In that case, LiveCompare can be used to compare the state of data among nodes, identify which node is divergent and suggest DML commands to make the divergent nodes compliant with the others.

In this article we will explain how to set up a simple BDR test cluster, then introduce some divergence, and lastly how to execute LiveCompare to compare and later fix the divergences.

Set up a BDR test cluster

In this section we will share the steps to set up the test cluster.

At the time this article was written, the latest version of TPAexec, which was the tool used to deploy the test cluster, was v23.6. LiveCompare on its turn, was on version 2.3.0.

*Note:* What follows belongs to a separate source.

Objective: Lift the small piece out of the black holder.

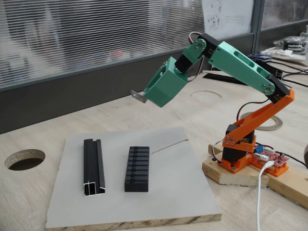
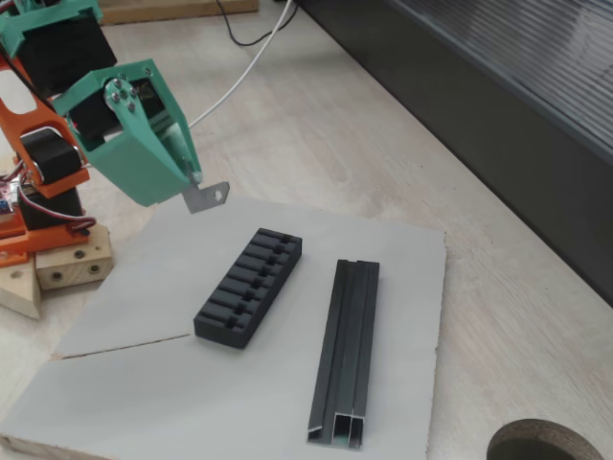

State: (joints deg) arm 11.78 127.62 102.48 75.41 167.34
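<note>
Holding small piece (image 2: 208, 196) aloft, well above black holder (image 2: 249, 286).

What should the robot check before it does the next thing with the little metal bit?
1. Little metal piece in the fingers: ok, held at the tip.
2. Piece clear of the black holder: ok, up in the air.
3. Grip firm: cannot tell.
4. Holder flat on the grey board: ok.
5. Black rail apart from the holder: ok.
6. Holder slots empty: cannot tell.
</note>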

The test cluster was deployed using Docker containers, and looks like this:

  • BDR version: 3.7
  • BDR database name: bdrdb
  • 2 BDR nodes:
  • ts-54-bdr-node-1: BDR master node
  • ts-54-bdr-node-2: BDR master node

Note: having a BDR cluster with an even number of nodes is not ideal. We have configured it that way to show the behavior of difference_tie_breakers setting in LiveCompare later in this article.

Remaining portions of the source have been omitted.